It’s hard to argue with success, but guides that actually do the math will be more useful to budding capitalists.

How to raise money for a coveted poster: put your friends to work!

John, founder of the FUBU fashion line and a Shark Tank venture capitalist, offers a self-referential blueprint for financial success. Having only half of the $10 he needs for a Minka J poster, Daymond forks over $1 to buy a plain T-shirt, paints a picture of the pop star on it, sells it for $5, and uses all of his cash to buy nine more shirts. Then he recruits three friends to decorate them with his design and help sell them for an unspecified amount (from a conveniently free and empty street-fair booth) until they’re gone.

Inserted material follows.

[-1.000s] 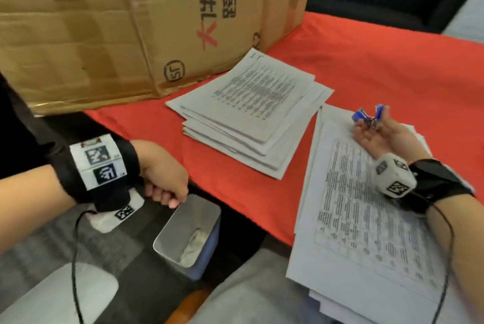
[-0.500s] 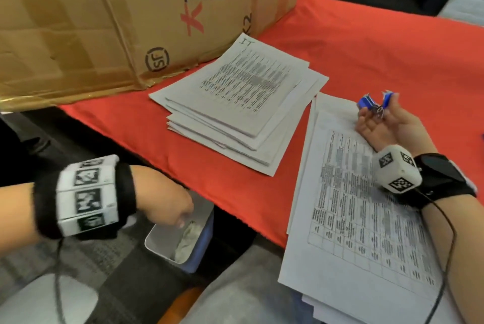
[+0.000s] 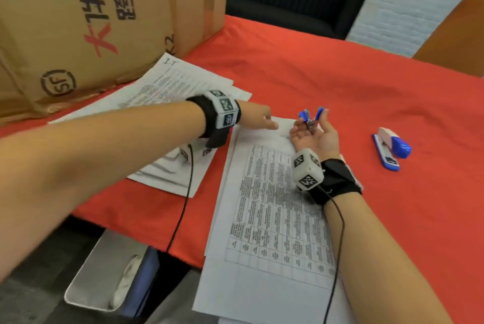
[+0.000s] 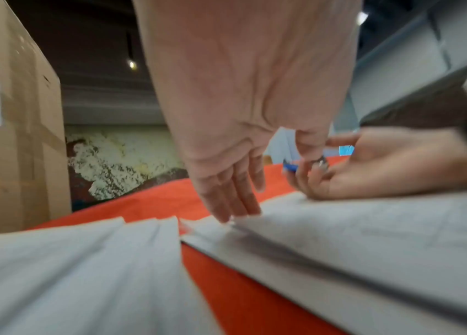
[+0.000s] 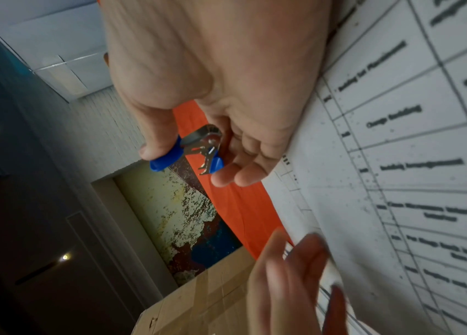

The enterprising entrepreneur reimburses himself for the shirts and splits the remaining proceeds, which leaves him with enough for that poster as well as a “brand-new business book,” while his friends express other fiscal strategies: saving their share, spending it all on new art supplies, or donating part and buying a (math) book with the rest. (In a closing summation, the author also suggests investing in stocks, bonds, or cryptocurrency.) Though Miles cranks up the visual energy in her sparsely detailed illustrations by incorporating bright colors and lots of greenbacks, the actual advice feels a bit vague. Daymond is Black; most of the cast are people of color. (This book was reviewed digitally.)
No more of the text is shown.